[[ STORED DATA, beginning ]]
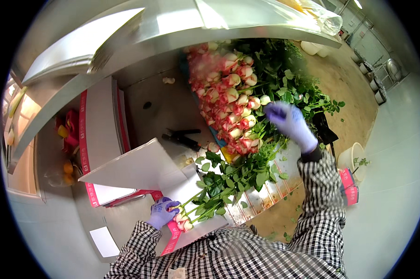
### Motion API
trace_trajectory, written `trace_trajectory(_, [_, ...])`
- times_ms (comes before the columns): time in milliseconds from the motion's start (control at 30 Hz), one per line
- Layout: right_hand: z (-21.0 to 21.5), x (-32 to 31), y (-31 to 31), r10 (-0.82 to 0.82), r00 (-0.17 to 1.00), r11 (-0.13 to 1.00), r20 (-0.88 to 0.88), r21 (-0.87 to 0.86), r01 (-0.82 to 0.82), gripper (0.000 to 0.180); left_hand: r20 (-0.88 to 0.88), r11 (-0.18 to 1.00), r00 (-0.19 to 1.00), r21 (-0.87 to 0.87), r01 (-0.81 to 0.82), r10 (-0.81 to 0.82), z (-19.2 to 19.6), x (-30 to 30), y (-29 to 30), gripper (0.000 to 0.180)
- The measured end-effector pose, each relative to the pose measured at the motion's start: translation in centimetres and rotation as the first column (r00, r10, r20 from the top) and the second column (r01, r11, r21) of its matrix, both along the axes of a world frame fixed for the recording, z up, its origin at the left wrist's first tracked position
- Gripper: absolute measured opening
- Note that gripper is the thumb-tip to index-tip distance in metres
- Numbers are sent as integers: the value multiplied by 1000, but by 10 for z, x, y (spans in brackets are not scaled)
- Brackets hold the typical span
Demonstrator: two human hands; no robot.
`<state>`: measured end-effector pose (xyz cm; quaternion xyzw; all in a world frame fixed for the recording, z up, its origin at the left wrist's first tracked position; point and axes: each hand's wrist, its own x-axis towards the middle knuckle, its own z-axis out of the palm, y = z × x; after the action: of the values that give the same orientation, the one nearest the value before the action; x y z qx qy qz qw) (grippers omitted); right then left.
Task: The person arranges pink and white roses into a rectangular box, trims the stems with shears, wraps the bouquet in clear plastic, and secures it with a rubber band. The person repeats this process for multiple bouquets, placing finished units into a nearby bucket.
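My left hand (163,213), in a pale purple glove, rests at the end of a small bunch of pink-edged white roses (184,223). Its fingers curl round a rose head there. The leafy stems (219,190) of that bunch run away to the right across a white cardboard sheet (191,186) with a pink border. Over at the right, my gloved right hand (291,124) is beside a large heap of pink and white roses (231,102). Motion smears its fingers, and whether they hold a stem is hidden.
Black-handled pruning shears (184,137) lie beyond the upright cardboard flap (138,165). Stacked white and pink cardboard (100,130) stands on the left. A metal shelf edge (172,41) crosses above the table. A white bucket (351,157) stands at the right, and a white card (104,242) lies lower left.
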<state>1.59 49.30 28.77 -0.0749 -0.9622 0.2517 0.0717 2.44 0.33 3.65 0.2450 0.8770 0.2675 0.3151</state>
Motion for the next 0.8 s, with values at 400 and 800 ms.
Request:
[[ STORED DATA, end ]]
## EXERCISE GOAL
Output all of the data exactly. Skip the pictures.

## RESULT OF THIS TASK
### Motion API
trace_trajectory, written `trace_trajectory(_, [_, ...])`
- times_ms (comes before the columns): time in milliseconds from the motion's start (control at 30 Hz), one per line
- Layout: right_hand: z (-21.0 to 21.5), x (-32 to 31), y (-31 to 31), r10 (-0.82 to 0.82), r00 (-0.17 to 1.00), r11 (-0.13 to 1.00), r20 (-0.88 to 0.88), r21 (-0.87 to 0.86), r01 (-0.82 to 0.82), gripper (0.000 to 0.180); left_hand: r20 (-0.88 to 0.88), r11 (-0.18 to 1.00), r00 (-0.19 to 1.00), r21 (-0.87 to 0.87), r01 (-0.81 to 0.82), r10 (-0.81 to 0.82), z (-19.2 to 19.6), x (-30 to 30), y (-29 to 30), gripper (0.000 to 0.180)
- The measured end-effector pose, each relative to the pose measured at the motion's start: translation in centimetres and rotation as the first column (r00, r10, r20 from the top) and the second column (r01, r11, r21) of its matrix, both along the axes of a world frame fixed for the recording, z up, its origin at the left wrist's first tracked position
- Gripper: absolute measured opening
- Note that gripper is the thumb-tip to index-tip distance in metres
- Numbers are sent as integers: the value multiplied by 1000, but by 10 for z, x, y (spans in brackets are not scaled)
- Brackets hold the typical span
Demonstrator: two human hands; no robot.
`<state>`: measured end-effector pose (xyz cm; quaternion xyzw; all in a world frame fixed for the recording, z up, its origin at the left wrist's first tracked position; point and axes: each hand's wrist, its own x-axis towards the middle knuckle, its own z-axis out of the palm, y = z × x; after the action: of the values that give the same orientation, the one nearest the value before the action; x y z qx qy qz qw) (grippers omitted); right then left.
Task: The person arranges pink and white roses into a rectangular box, trims the stems with shears, wraps the bouquet in clear plastic, and secures it with a rubber band. The person repeats this process for multiple bouquets, placing finished units into a nearby bucket.
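My left hand (163,213), in a pale purple glove, rests at the end of a small bunch of pink-edged white roses (184,223). Its fingers curl round a rose head there. The leafy stems (219,190) of that bunch run away to the right across a white cardboard sheet (191,186) with a pink border. Over at the right, my gloved right hand (291,124) is beside a large heap of pink and white roses (231,102). Motion smears its fingers, and whether they hold a stem is hidden.
Black-handled pruning shears (184,137) lie beyond the upright cardboard flap (138,165). Stacked white and pink cardboard (100,130) stands on the left. A metal shelf edge (172,41) crosses above the table. A white bucket (351,157) stands at the right, and a white card (104,242) lies lower left.
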<state>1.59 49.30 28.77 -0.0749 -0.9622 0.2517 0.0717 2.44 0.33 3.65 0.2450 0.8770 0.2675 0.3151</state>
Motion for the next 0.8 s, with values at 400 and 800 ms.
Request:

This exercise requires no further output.